I cambiamenti prevedono oltre duemila ettari per impianti solari in tutta la contea di Šibenik-Knin. E quasi il 53 per cento di tutte quelle nuove aree, circa 700 ettari, sono state assegnate a un piccolo comune rurale con appena 800 abitanti. Se si aggiungono i 300 ettari spagnoli, oltre 1.100 ettari di Promin avrebbero bisogno di essere coperti con pannelli. Per un comune che costituisce meno del cinque per cento della contea, questo significa che le fattorie solari potrebbero inghiottire un quinto del suo spazio libero rimanente.
Le autorità giustificano questo con la riabilitazione delle miniere di bauxite abbandonate, ma i locali temono che la natura sarà distrutta e le installazioni arriveranno a meno di 200 metri dalle case. Questa è una sintesi delle preoccupazioni della comunità locale. Si sono fermati, hanno firmato petizioni e inviato una richiesta al governo della contea chiedendo di rimuovere i nuovi campi solari. Ma non c'è ancora una risposta finale. Nell'unico caffè di Oklau, nel centro di Promin, ci sediamo con Ante Džaja e Ante Tošić. Giovani e istruiti individui spiegano cosa sta succedendo. I nomi Ante Džaja e Ante Tošić non sono contro la costruzione della centrale solare, ma sono contro un'ulteriore espansione.
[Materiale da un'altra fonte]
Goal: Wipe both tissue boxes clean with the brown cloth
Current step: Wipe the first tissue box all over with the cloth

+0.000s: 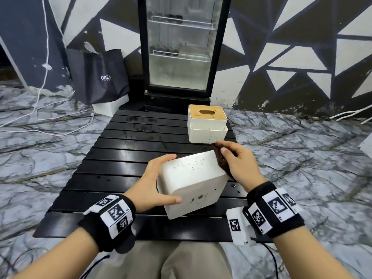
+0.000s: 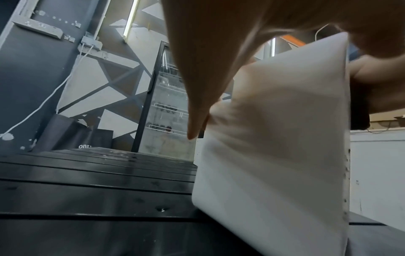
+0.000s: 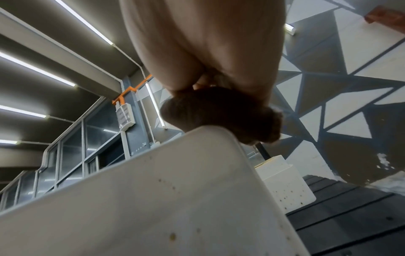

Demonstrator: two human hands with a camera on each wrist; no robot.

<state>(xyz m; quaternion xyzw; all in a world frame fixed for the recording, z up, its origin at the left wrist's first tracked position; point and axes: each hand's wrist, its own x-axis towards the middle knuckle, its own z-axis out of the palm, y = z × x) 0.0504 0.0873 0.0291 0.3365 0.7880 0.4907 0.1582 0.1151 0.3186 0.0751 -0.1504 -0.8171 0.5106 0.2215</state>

Petizione e dibattito pubblico Questo, almeno per ora, non ha nulla a che fare direttamente con gli spagnoli. Stanno realizzando la loro centrale elettrica, ma stiamo parlando di altri, potenziali campi solari. Al momento, si sta prendendo in considerazione la giustificazione per la collocazione di impianti solari su ex siti minerari. Se si guarda al piano territoriale della contea, l'idea è di assegnare 1.100 ettari a Promin per i parchi solari. Dei 2.000 ettari previsti a livello di contea, più della metà dovrebbe essere qui. Abbiamo reagito, inviato una petizione con quasi 550 firme, e chiesto loro di farlo senza dibattito pubblico, senza motivi o spiegazioni specifiche.
Il comune ha convocato una riunione e ha concluso che tutti i campi proposti dovrebbero essere rimossi, tranne quelli all'interno dei siti minerari. Ci hanno dato la possibilità di indagare legalmente. Lo vediamo come una luce verde", spiegano ai nostri colleghi. Dicono di essere stati sorpresi dalle illogicità. "Siamo stati colti di sorpresa da tutto. Solo la centrale elettrica spagnola, che dovrebbe essere completata entro la fine del 2027, può fornire elettricità a 85.000 famiglie. Questo non ci preoccupa. Lasciamoli costruire, lasciamoli creare più fonti di energia. Ma questa ulteriore espansione non è accettabile. Non sappiamo nemmeno chi ci sia dietro; ci sono più investitori interessati.
Ripetiamo, non siamo contro la costruzione, come dimostra il fatto che una centrale elettrica viene già costruita su 300 ettari. Ma questo eccesso... Siamo in piedi su una palla, dicono. Anche il 53 per cento di tutte quelle nuove aree, altri 700 ettari, è stato assegnato a un piccolo comune rurale con appena 800 abitanti.